Vivian Houle, vocalist Treize

Treize

Drip Audio


  1. Mandrake (with Peggy Lee, cello)
  2. Molehills mumps (with Lisa miller, piano)
  3. Paperthin (with Coat Cooke, saxophone)
  4. Gratte-moi le dos (with Kenton Loewen, drums)
  5. Quiet eyes (with Ron Samworth, guitar)
  6. It’s not the moon (with Chris Gestrin, analog keyboards and live sampling)
  7. Betters and bads (with Jesse Zubot, violin)
  8. Finely tuned is my heart (with Jeremy Berkman, trombone)
  9. Au revas (with Paul Plimley, piano)
  10. A little storm (with Jeff Younger, guitar)
  11. Bells hung in a tree (with Clyde Reed, bass)
  12. Song not for you (with Brent Belke, guitar)
  13. Curve (with Stefan Smulovitz, kenaxis)

The very essence of chamber music is perfectly captured in these thirteen tracks.
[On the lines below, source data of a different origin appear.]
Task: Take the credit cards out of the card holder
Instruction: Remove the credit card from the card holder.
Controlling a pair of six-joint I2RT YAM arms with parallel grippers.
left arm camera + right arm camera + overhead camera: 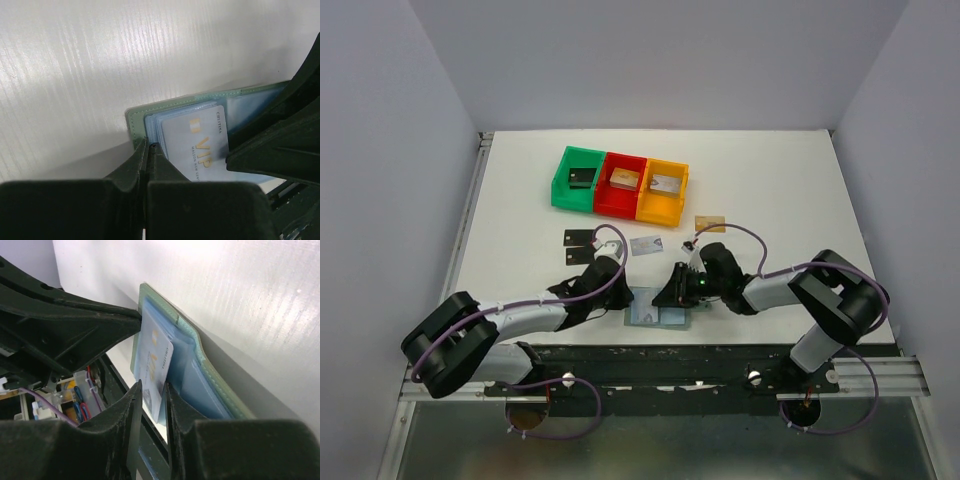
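From above, the grey-green card holder [655, 312] lies open at the table's [780, 200] near edge, its pockets unreadable. Left wrist view: the left gripper [148, 146], closed, touches its left edge beside a half-hidden silvery VIP card [197, 142]. Right wrist view: the right gripper [154, 390] straddles that card, jaws parted.

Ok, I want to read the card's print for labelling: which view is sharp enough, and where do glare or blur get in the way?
Left wrist view: the silvery card is sharp, print legible; the left gripper is a dark, soft foreground. Right wrist view: card foreshortened, table glaring. Top external view: evenly lit, card holder too small.
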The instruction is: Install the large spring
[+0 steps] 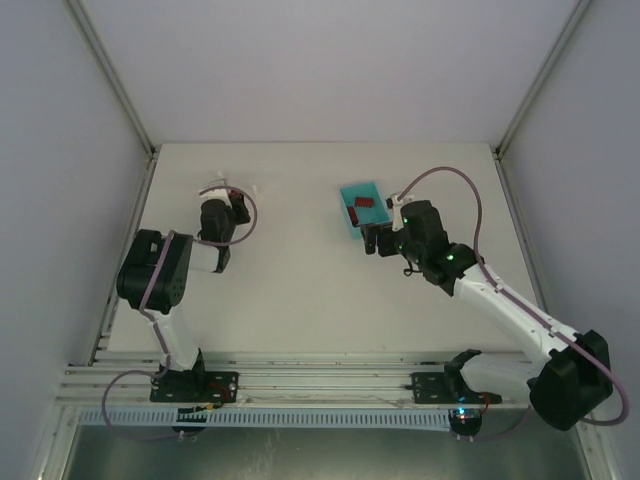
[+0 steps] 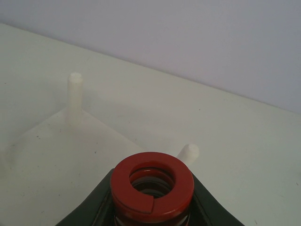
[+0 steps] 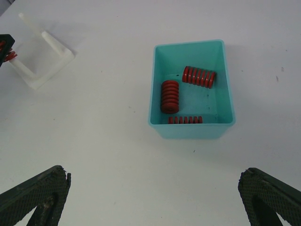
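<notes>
My left gripper (image 2: pixel 152 200) is shut on a large red spring (image 2: pixel 152 186), held upright with its open end facing the camera. Just beyond it stands the white fixture (image 2: pixel 56 141) with a short peg (image 2: pixel 188 152) close behind the spring and a taller peg (image 2: pixel 75 94) farther left. In the top view the left gripper (image 1: pixel 222 212) is at the fixture (image 1: pixel 214 187). My right gripper (image 3: pixel 153 176) is open and empty, hovering just in front of a teal bin (image 3: pixel 193 128) that holds three red springs (image 3: pixel 170 96). The top view shows the right gripper (image 1: pixel 376 240) beside the bin (image 1: pixel 350 192).
The fixture (image 3: pixel 42 56) also shows at the top left of the right wrist view, with the left gripper's spring at the frame edge. White walls enclose the table on three sides. Bare tabletop lies between the fixture and the bin.
</notes>
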You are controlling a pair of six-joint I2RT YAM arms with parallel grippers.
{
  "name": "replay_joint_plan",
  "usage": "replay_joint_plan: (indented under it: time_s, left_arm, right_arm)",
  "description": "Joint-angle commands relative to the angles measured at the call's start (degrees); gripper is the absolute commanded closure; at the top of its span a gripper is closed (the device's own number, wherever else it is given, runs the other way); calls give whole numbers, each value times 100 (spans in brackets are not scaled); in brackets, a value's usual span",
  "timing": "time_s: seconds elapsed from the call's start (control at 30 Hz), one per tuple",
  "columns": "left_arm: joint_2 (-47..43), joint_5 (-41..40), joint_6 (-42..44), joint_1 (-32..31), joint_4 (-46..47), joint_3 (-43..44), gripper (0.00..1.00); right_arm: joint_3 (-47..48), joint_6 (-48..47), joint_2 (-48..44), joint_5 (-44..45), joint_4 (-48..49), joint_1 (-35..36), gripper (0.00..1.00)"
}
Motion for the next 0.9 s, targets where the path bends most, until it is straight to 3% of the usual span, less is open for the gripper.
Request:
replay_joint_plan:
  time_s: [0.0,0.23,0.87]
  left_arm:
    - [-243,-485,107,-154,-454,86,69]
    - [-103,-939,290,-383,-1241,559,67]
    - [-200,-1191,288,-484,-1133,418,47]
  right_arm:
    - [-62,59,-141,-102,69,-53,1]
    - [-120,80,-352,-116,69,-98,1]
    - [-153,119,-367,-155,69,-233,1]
Viviane Houle’s duets with each of these artists is raw music making – free improvisations that transcend the ordinary and provide sonic experiences unlike anything else.  Houle’s sonic repertoire is no short of astonishing.  Half of the time I can’t tell which sounds she is making and which are being made by her instrumental counterpart.  On the same token, both performers on each track are so adept at listening to each other that the flow of events sounds totally organic and alive.  While the bulk of the tracks are showcases for Houle’s vocal fireworks she is always blending with the ensemble and creating a sonic “hyperinstrument” that is neither one nor the other.

A few of the tracks feature a more traditional melodic and sung role for the voice.  Houle, who also wrote all the texts, trends towards the smokey and hazy sounds of somber jazz or beat poetry.  Her rich sound and warm emotional expressions are further featured on one of my favorite tracks, It’s not the moon. Houle’s voice is the DNA of Chris Gestrin’s synth work creating a haunting, graceful, and eternal sounding track.

The last three tracks on the disc transition smoothly from one to the next, making an excellent journey.  Bells hung in a tree has a subdued ending that sounds like it continues as the next track fades in.  Song not for you hits me right in my Heavy Metal spot.  Houle and Belke sound like a great thrashing metal duo from somewhere in the Oort Cloud who have recently learned to sing using random Japanese phonemes (and I mean that in the best possible way).  The thrash continues while the ambient sizzle of Curve takes over.  Like It’s not the moon, Curve puts Houle’s voice in the background and she inexorably emerges from the synthetic world into an oozing and pulsating mass of delicious aural goo.